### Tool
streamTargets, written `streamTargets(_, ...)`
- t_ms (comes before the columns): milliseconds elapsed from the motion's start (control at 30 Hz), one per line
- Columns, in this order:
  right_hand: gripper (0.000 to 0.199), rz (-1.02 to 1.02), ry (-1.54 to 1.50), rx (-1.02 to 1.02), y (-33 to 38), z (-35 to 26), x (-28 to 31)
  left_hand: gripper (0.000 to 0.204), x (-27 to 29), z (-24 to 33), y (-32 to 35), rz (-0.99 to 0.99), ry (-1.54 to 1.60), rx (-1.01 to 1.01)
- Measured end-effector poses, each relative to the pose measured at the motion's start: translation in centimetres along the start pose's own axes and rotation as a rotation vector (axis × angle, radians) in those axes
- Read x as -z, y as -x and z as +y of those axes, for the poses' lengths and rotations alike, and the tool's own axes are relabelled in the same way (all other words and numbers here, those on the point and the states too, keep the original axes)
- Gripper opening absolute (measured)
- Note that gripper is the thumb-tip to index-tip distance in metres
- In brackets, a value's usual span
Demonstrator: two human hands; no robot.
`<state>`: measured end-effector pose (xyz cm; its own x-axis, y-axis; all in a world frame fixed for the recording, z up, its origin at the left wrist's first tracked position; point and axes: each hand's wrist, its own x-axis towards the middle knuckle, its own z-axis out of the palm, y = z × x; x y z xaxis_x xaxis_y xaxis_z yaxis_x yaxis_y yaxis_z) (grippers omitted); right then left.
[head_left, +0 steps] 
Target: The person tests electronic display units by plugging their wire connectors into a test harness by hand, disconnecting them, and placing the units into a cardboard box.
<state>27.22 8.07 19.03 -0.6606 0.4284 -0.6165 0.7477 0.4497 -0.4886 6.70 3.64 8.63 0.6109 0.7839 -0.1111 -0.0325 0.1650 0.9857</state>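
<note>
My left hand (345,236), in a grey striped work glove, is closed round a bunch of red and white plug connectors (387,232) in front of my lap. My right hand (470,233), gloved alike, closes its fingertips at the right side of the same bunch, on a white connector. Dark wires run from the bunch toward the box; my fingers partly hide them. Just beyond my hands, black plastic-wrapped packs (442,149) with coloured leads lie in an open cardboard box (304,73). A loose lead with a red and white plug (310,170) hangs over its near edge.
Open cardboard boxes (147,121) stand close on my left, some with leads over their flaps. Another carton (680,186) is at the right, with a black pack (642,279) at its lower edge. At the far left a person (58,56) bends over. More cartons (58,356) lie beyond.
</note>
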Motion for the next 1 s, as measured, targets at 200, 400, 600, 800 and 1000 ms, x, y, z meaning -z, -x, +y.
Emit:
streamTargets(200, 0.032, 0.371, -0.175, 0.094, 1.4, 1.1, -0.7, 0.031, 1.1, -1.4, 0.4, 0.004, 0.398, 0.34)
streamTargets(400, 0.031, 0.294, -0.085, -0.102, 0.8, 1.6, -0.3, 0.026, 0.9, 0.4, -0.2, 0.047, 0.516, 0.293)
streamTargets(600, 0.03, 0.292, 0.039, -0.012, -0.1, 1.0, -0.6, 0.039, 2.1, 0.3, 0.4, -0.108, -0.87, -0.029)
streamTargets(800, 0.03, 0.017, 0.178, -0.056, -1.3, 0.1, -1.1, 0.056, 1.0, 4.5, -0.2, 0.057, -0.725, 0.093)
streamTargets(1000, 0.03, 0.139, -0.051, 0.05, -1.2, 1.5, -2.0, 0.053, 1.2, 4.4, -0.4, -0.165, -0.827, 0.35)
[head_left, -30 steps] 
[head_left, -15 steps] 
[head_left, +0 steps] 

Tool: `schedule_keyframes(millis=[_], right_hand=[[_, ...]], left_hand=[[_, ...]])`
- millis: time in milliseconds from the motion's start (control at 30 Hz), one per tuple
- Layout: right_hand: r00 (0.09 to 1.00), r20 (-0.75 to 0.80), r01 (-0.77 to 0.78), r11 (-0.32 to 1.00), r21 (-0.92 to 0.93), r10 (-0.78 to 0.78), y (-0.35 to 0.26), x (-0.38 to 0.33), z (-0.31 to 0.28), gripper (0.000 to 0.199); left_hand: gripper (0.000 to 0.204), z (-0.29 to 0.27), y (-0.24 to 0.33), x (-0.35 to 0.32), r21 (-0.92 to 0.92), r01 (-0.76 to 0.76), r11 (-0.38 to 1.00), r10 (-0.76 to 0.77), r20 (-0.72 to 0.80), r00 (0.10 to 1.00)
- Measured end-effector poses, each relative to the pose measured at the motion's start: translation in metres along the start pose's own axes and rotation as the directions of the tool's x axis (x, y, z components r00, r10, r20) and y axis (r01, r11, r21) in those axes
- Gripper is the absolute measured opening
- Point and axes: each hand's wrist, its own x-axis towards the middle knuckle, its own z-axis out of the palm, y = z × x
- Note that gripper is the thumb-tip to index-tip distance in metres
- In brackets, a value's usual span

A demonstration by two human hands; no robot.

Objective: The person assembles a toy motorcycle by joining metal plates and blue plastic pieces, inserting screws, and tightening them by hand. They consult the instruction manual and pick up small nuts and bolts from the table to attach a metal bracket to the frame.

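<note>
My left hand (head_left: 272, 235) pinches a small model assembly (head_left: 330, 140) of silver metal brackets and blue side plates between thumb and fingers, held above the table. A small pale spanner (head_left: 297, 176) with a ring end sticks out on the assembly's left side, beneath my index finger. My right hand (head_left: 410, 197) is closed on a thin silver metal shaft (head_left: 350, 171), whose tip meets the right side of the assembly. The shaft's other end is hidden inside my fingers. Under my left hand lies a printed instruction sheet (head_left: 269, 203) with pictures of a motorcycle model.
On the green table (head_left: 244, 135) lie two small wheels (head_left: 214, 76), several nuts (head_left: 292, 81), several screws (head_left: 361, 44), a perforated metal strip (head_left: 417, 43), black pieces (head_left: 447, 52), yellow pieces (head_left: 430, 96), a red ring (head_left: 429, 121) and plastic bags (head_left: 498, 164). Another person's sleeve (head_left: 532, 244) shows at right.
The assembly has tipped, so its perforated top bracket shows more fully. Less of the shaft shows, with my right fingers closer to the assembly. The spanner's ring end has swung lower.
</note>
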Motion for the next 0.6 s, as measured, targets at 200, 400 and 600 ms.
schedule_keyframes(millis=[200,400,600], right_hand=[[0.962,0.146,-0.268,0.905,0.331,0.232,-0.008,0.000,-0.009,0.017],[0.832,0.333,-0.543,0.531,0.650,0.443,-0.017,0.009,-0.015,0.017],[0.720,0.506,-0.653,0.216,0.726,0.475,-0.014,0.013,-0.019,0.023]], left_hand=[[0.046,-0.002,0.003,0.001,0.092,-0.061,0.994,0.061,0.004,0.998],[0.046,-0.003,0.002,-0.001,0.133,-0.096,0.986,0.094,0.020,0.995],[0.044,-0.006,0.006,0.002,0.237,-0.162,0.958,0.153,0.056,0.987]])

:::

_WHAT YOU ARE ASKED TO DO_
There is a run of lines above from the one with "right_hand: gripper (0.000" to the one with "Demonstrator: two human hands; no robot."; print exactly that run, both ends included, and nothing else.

_EXPECTED ANSWER_
  right_hand: gripper (0.000 to 0.199), rz (-1.02 to 1.02), ry (-1.54 to 1.50), rx (-1.02 to 1.02), y (-33 to 38), z (-35 to 26), x (-28 to 31)
  left_hand: gripper (0.000 to 0.204), x (-27 to 29), z (-24 to 33), y (-32 to 35), rz (-0.99 to 0.99), ry (-1.54 to 1.60), rx (-1.01 to 1.01)
- Measured end-effector poses, each relative to the pose measured at the motion's start: translation in centimetres along the start pose's own axes and rotation as a rotation vector (axis × angle, radians) in those axes
- Read x as -z, y as -x and z as +y of those axes, for the poses' lengths and rotations alike, and the tool's own axes are relabelled in the same way (all other words and numbers here, those on the point and the states too, keep the original axes)
- Gripper opening absolute (measured)
- Note that gripper is the thumb-tip to index-tip distance in metres
- In brackets, a value's usual span
Demonstrator: two human hands; no robot.

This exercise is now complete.